Kafka 0.9.0 Changes For Developers

Blog Summary: (AI Summaries by Summarizes)
  • Kafka 0.9.0 has new features for developers
  • The most notable change is a brand-new consumer API
  • The new consumer is a great replacement for the SimpleConsumer and the old consumer
  • The JavaDocs for the new consumer have all of the sample code
  • The new consumer can easily consume a single partition and manage and change its offset location

Kafka 0.9.0 brings with it a bevy of goodness. Many of those features are aimed at operations, like security. Some are developer features, like a new Consumer API. This post will focus on the new features of 0.9.0 for developers.

New Consumer API

The most notable change is a brand-new consumer API. Unfortunately, there isn’t a good way to distinguish between the 0.7.x/0.8.x consumer and the new 0.9.x consumer. We’ve started to call the 0.9.0 consumer the “new” consumer and the 0.7.x/0.8.x consumer the “old” consumer.

The new consumer is a great replacement for the SimpleConsumer and the old consumer. IMHO, it gives the best of the both worlds. It has the relative simplicity of the old consumer while adding the power user features of the SimpleConsumer.

HelloWorld Consumer

The JavaDocs for the new consumer have all of the sample code. You’ll want to look there for code samples.

For now, here’s what a very simple new consumer looks like:

KafkaConsumer<String, String> consumer;

public void createConsumer() {
  String topic = "hello_topic";

  Properties props = new Properties();
  // Configure initial location bootstrap servers
  props.put("bootstrap.servers", "broker1:9092");
  // Configure consumer group
  props.put("group.id", "group1");
  // Configure key and value deserializers
  props.put("key.deserializer", 
      "org.apache.kafka.common.serialization.StringDeserializer");
  props.put("value.deserializer", 
      "org.apache.kafka.common.serialization.StringDeserializer");

  // Create the consumer and subscribe to the topic
  consumer = new KafkaConsumer<String, String>(props);
  consumer.subscribe(Arrays.asList(topic));

  while (true) {
    // Poll for ConsumerRecords for a certain amount of time
    ConsumerRecords<String, String> records = consumer.poll(100);

    // Process the ConsumerRecords, if any, that came back
    for (ConsumerRecord<String, String> record : records) {
            String key = record.key();
            String value = record.value();

            // Do something with message
    }
  }
}

There are some notable changes here. One big one is the consumer.poll() instead of the old it.hasNext(). The poll will only block for a specified amount of time while the hasNext blocks until a message comes in.
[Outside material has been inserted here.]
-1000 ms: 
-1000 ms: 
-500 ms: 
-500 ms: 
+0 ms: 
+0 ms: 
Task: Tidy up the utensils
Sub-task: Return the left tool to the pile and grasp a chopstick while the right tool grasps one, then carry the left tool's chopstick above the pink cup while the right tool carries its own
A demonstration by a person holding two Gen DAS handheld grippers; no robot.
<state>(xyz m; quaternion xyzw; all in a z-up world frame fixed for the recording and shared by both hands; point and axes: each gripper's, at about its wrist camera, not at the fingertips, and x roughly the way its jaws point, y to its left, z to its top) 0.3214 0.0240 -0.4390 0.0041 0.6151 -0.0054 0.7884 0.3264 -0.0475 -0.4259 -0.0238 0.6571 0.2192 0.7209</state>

Also missing is the cumbersome Map to subscribe to topics and the number of streams/threads to consume them with. There’s a much cleaner subscribe to a List of topics.

Old Versus New Consumer

As of right now, the new consumer doesn’t have as many production miles on it. The old consumer has vastly more usage. The old consumer isn’t available in the 0.9.0 JAR. However, old consumers can still access the 0.9.0 brokers.

The 0.9.0 consumer assumes all offsets are stored in Kafka. If you have an existing old consumer, you’ll need to move your offsets to Kafka from ZooKeeper by setting offsets.storage=kafka and dual.commit.enabled=true in your 0.8.2 consumer code. Once you’ve moved the offsets to Kafka, you can start using a new consumer at the same place. Another option is to save out the current old consumer’s offset location and start the new consumer at the same offset.

Advanced Consumers

The SimpleConsumer used to be the only way to do advanced consumption. The new consumer changes that. The new consumer can easily consume a single partition. It can manage and change its offset location too. This was a common ask in the community. Check out the JavaDocs to see these examples.

Kafka Connect

Another notable improvement for developers is not having to develop. With Kafka Connect, we get a framework for moving data in and out of Kafka. This way, we can configure data movement instead writing code.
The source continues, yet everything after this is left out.